Right away, the Silveus family offered to let Brad live in their furnished basement while he prepared for marriage and established himself in Indiana. He stayed there almost a year. During his time in the household, Brad especially recalls how Scott interacted with his wife and the intentionality with which Scott interacted with his family.
“While you’re there, Scott and Cindy consider you a part of the family. You’re not just 'secluded to the dungeon.' Every meal they make, you are welcome. It was a great place for me to have a home base.”Brad Westrate
“To a fault, he would make time to talk with Cindy every day. Especially in the line of work that we do, it can be very hectic and it’s easy to compartmentalize, but he made a point, even on sales calls, to take time for his wife. I think I picked that up hopefully a little bit.”
“While you’re there, Scott and Cindy consider you a part of the family,” he concludes. “You’re not just secluded to the dungeon. Every meal they make, you are welcome. It was a great place for me to have a home base.”
So what inspired such remarkable generosity from two people who already had plenty of demands from life–from running a company to raising a family?
The generosity and open-heart, open-house policy that Scott and Cindy held impacted dozens of people over the years. But perhaps–and no surprise–their own children were the ones impacted the most.
Christopher recalls a conversation with his father that has stuck with him over the years:
“We sat down and were talking about how we’re to give,” he recalls. “He was talking specifically about money, but also about time. He talked about how God has given us a lot and he thinks the reason God did that is so we could give it away, and how that actually ends up being the most fulfilling.
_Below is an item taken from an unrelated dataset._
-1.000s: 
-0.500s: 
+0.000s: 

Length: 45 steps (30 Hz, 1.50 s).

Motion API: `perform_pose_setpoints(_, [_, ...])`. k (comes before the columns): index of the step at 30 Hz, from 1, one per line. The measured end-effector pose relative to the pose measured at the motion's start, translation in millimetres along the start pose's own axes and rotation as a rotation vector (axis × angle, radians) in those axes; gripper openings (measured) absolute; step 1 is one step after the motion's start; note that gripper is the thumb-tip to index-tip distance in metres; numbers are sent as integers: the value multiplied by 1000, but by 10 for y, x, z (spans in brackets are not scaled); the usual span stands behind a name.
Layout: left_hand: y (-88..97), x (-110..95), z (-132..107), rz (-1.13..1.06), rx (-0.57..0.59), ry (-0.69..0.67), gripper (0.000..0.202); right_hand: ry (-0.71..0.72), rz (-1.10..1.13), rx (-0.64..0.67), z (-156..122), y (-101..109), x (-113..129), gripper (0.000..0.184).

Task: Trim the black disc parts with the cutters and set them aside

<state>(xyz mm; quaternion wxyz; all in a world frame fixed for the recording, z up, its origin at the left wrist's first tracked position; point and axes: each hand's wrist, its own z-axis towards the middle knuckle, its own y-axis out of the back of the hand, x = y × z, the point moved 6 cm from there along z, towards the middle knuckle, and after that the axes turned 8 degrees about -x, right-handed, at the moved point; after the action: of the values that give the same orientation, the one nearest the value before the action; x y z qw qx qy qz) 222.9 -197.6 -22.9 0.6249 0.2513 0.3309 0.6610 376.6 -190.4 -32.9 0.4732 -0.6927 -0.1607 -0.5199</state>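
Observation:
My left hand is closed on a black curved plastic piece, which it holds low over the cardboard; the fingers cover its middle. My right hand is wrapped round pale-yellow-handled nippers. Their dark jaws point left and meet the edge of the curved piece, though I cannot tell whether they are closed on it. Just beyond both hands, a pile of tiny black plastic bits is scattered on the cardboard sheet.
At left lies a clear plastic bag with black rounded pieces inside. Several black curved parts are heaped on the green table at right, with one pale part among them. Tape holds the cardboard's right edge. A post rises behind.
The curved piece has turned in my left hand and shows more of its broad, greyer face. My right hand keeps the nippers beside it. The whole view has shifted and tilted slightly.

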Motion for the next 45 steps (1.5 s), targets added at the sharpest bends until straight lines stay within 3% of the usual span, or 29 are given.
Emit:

“Obviously they taught us to be generous, but it spoke much more loudly through how they treated other people, and I think, even now, that’s helped me understand how I need to be giving and hospitable to other people. It’s really important.”
He admits that sharing his parents with so many others was difficult at times.“But in the long run, it was worth it. My parents invested in many peoples’ lives, but they invested into ours, too. Living with different people gave us different perspectives on life. I think we’d all say that we are glad they did.”